Two Ways to Practice Reading

4259120807_0673304b76There are two main ways to work on your reading:

  1. Intensive Reading
  2. Extensive Reading

You are probably most familiar with Intensive Reading.

When you read intensively, you’re given a difficult text and work out every detail of it. You look up the words you don’t know. You answer comprehension questions. You feel like a scholar (though often a miserable one).

You usually do this in school.

 

Extensive Reading is much different.

Actually, some of my students don’t like it because it sounds lazy: have fun reading easy books.

Seriously. It helps.

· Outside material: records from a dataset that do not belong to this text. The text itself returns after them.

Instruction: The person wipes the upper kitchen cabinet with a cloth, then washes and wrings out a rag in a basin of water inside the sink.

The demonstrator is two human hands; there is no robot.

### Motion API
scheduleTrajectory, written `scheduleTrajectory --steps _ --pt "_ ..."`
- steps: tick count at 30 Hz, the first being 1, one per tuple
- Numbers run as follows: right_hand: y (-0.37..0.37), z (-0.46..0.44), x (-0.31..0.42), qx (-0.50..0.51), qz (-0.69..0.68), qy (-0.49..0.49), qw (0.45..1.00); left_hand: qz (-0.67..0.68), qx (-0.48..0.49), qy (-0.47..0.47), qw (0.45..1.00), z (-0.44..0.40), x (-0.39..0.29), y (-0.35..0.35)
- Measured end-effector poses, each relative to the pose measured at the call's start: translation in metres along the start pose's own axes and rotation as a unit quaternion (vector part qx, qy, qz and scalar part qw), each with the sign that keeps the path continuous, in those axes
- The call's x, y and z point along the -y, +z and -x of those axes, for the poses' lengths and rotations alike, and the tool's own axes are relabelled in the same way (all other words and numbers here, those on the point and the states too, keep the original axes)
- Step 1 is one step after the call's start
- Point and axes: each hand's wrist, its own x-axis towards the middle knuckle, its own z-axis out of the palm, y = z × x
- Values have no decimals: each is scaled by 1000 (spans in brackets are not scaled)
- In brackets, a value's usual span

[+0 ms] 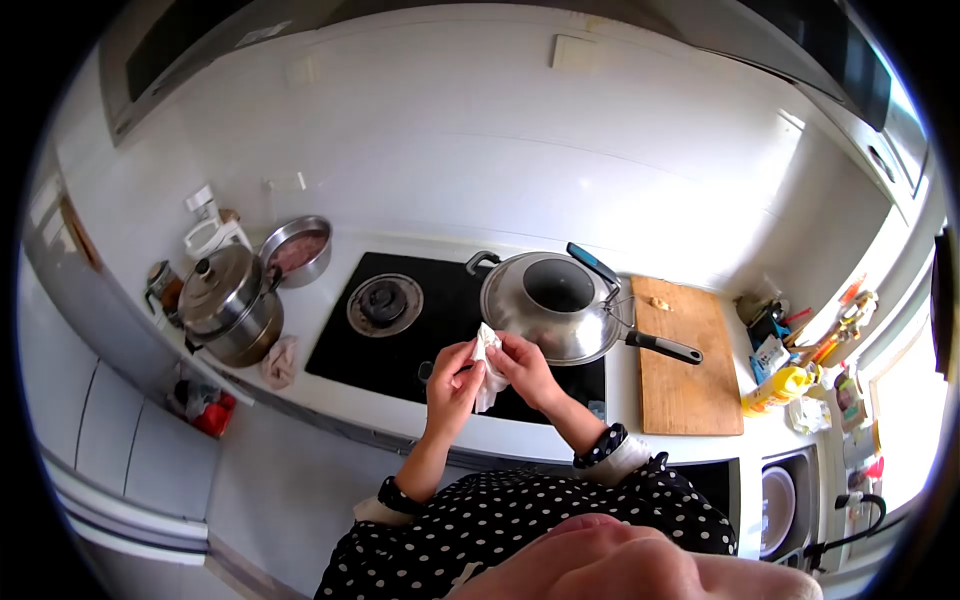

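A crumpled white cloth or tissue [486, 378] is held between both hands, in front of the black cooktop [440, 300]. My left hand [456, 385] pinches it from the left side, its fingers bent. On the right side, my right hand [524, 368] grips the same cloth with fingers and thumb. Just beyond the hands, a lidded steel wok [515, 320] sits on the right part of the cooktop, its black handle [664, 347] pointing right. The left burner [385, 304] has nothing on it.
A wooden cutting board [685, 380] lies right of the wok. Leftward stand a lidded steel pot [235, 325], a bowl of meat [300, 250] and a pinkish cloth [280, 362]. A yellow bottle [778, 390] and a sink [803, 480] are at the right.
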Motion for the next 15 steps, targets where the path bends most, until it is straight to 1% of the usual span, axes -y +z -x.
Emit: scheduleTrajectory --steps 1,2,3,5,6,7,9,11,12,13,15 --pt "-2 3 10 -7 -28 1 1000 10 7 -5 1000 -2 -4 4" --pt "-7 6 24 -7 -75 31 997 20 16 -11 1000 -2 -3 7" --pt "-1 -24 39 2 -123 36 992 20 41 21 999 -33 -3 -11" --pt "1 -22 54 -11 -81 80 993 31 75 36 996 -42 3 -15" --pt "2 -17 59 -27 -29 80 996 42 81 25 995 -39 -2 -20" --pt "0 -17 74 -67 5 51 996 57 86 22 994 -41 -9 -20" --pt "-9 -17 113 -124 29 -17 992 73 93 26 993 -46 -23 -31" --pt "-17 -22 148 -212 -35 -133 968 63 82 16 994 -51 -16 -48" --pt "-22 -18 166 -241 -21 -158 957 61 80 12 995 -52 -13 -57" --pt "-29 -16 181 -266 -5 -180 947 68 76 -19 995 -52 -12 -64" --pt "-52 -21 199 -337 19 -227 914 75 85 -29 993 -55 -10 -74"
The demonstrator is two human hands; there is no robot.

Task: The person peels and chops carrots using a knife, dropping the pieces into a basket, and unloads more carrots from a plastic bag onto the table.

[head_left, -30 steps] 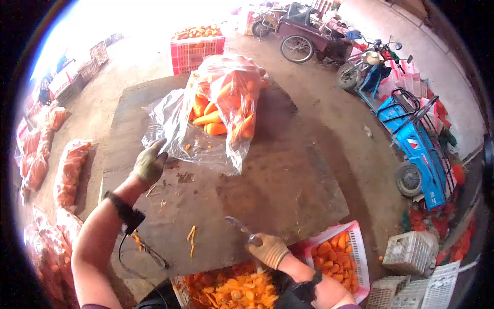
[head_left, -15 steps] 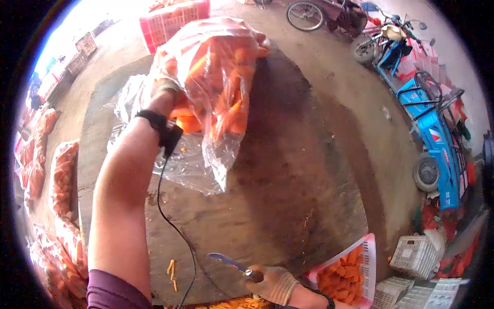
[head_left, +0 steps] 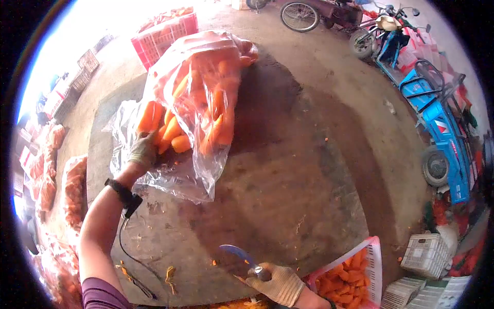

This is supported by research!

When you read extensively, you (the student) choose an interesting text that’s pretty easy for you. On the first page, there shouldn’t be more than 3 or 4 unfamiliar words.

Read it. Enjoy. Repeat.

If you don’t like the book, stop reading it and pick something else.

When you’re finished, choose another book. No questions, no book reports. The idea is to just read a lot of high-interest, low-difficulty English.

You *might* choose to keep a simple list of the titles you’ve read. It could be useful for your teachers to see your interests and progress. It might help you see your own accomplishments, too. Your choice!

Have you been making time for extensive reading? If not, visit your local library and pick out some books! Do it this weekend! Have fun!

Listen to Emily read this post. (a new window will open)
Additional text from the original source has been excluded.